Incident documentation/2021-11-04 large file upload timeouts
document status: in-review
Since the upgrade of MediaWiki appservers to Debian Buster early in 2021, large file uploads (anecdotally anything over 300MB) have been failing because of timeouts when uploading the file to Swift cross-datacenter (all uploads are sent to both primary datacenters). The cause was determined to be the libcurl upgrade enabling HTTP/2 by default, which is generally slower at these kinds of transfers than HTTP/1.1 or HTTP/1.0 is (see this Cloudflare blog post for a brief explainer). Forcing internal requests from MediaWiki PHP to Swift to use HTTP/1 immediately resolved the issue. We have since also disabled HTTP/2 more generally in the internal Nginx proxy we use for TLS termination to Swift. The nginx puppet code we used here was originally written for public traffic TLS termination (this now uses ATS), which explains why it had HTTP/2 enabled.

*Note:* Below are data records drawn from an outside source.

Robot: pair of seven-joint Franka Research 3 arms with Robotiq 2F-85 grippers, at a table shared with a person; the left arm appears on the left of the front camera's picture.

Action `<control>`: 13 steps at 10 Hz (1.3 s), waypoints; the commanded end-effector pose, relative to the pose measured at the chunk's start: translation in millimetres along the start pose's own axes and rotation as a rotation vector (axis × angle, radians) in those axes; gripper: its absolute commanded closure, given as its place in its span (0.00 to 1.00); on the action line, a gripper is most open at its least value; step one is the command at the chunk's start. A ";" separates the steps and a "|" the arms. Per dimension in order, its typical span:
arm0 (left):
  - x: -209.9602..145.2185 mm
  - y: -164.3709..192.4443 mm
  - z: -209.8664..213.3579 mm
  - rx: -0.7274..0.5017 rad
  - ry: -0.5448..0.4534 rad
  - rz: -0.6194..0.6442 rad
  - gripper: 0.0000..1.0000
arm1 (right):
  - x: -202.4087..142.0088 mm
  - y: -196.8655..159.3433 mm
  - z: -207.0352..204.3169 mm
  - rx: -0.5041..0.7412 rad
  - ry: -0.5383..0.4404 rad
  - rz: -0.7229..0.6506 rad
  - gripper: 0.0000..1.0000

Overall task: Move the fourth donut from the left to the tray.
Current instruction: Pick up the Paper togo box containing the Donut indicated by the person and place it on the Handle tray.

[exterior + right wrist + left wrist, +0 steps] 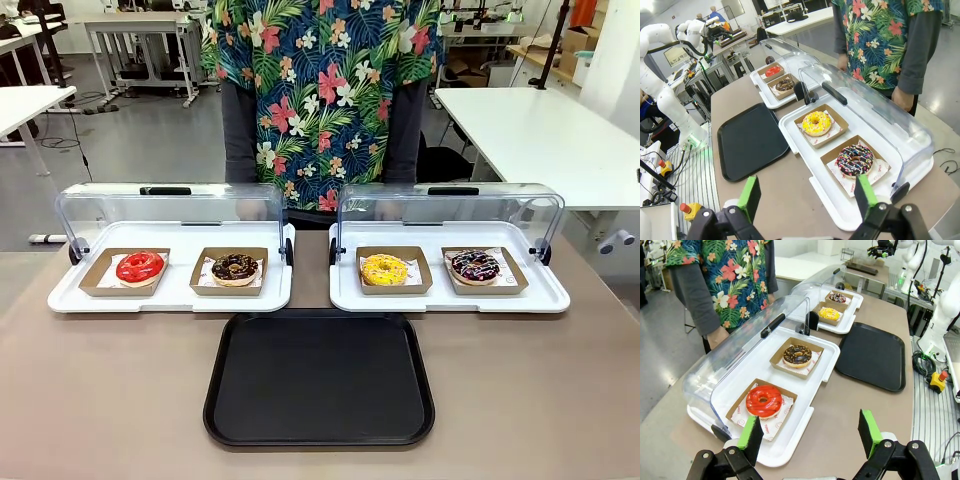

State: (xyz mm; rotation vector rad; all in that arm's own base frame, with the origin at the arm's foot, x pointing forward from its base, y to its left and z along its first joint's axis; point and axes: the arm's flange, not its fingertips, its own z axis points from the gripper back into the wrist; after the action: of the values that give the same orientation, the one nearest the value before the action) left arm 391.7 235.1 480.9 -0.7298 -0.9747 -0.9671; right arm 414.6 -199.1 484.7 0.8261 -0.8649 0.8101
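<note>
The fourth donut [475, 266] is dark chocolate with pink and white sprinkles. It lies in a small brown cardboard tray at the right end of the right white display tray [450, 299], whose clear lid is raised. The right wrist view has this fourth donut [855, 160] just above my right gripper [806, 196], which is open and empty. Far off in the left wrist view the same donut [838, 297] is small, and my left gripper [810, 433] hangs open and empty near the red donut [763, 400]. The black tray [319, 378] lies empty at the table's front middle.
A red donut [140, 267] and a crumb-topped chocolate donut [235, 267] sit in the left display tray [170, 297]. A yellow donut [384, 269] is left of the fourth one. A person in a flowered shirt [320, 90] stands behind the raised lids.
</note>
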 end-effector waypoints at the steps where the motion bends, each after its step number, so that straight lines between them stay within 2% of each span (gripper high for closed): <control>1: 1.2 -1.5 1.3 -0.009 -0.008 0.006 0.00 | 1.7 0.2 -1.9 0.002 -0.025 0.014 0.00; 13: 1.2 -1.5 1.3 -0.009 -0.008 0.006 0.00 | 1.7 0.2 -1.9 0.002 -0.025 0.014 0.00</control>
State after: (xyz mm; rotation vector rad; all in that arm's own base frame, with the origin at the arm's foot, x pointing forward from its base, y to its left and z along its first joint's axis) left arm 391.7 235.1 480.9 -0.7298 -0.9747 -0.9671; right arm 414.6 -199.1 484.7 0.8261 -0.8649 0.8101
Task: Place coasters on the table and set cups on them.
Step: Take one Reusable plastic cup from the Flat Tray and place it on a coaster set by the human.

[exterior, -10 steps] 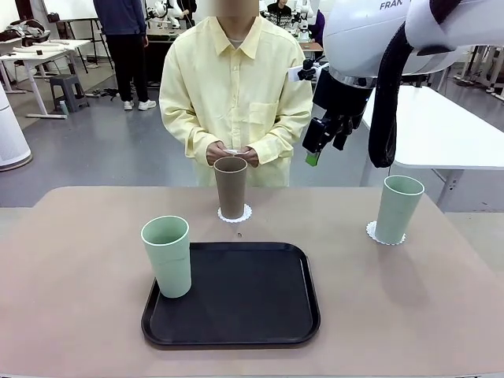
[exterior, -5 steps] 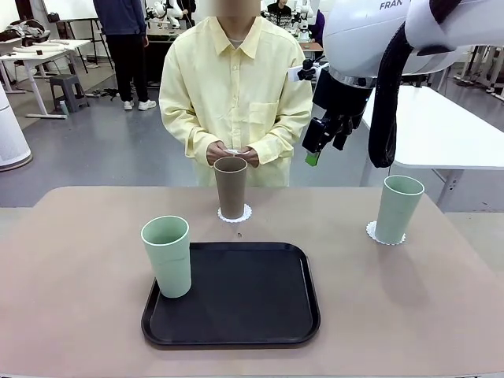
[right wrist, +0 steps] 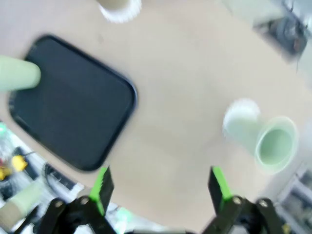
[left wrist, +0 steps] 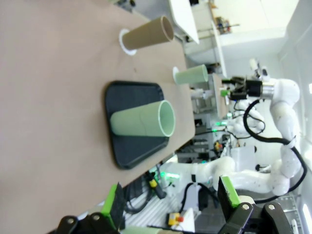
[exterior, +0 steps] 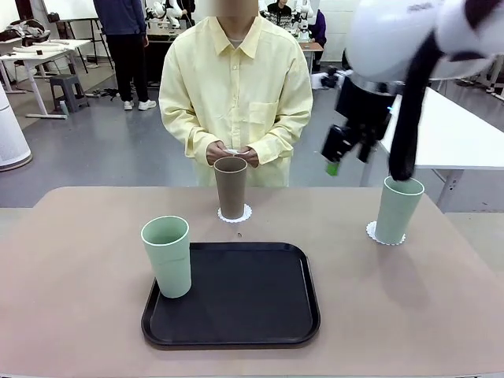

Impact: Editors wishing to upload large files, primarily on Commons, were simply unable to do so. Adding to frustration is that UploadWizard and other tools were unable to provide detailed error messages about the failure, just saying that it had failed. Editors either gave up or resorted to server-side upload requests, consuming more sysadmin time. Some editors also downscaled files so they could be uploaded, sacrificing quality and providing a poorer experience for readers.
- Feb 11: T274589: No atomic section is open (got LocalFile::lockingTransaction) filed
- Feb 25: T275752: Jobrunner on Buster occasional timeout on codfw file upload filed
- March 1: Link between file timeouts and buster migration identified (or at least theorized)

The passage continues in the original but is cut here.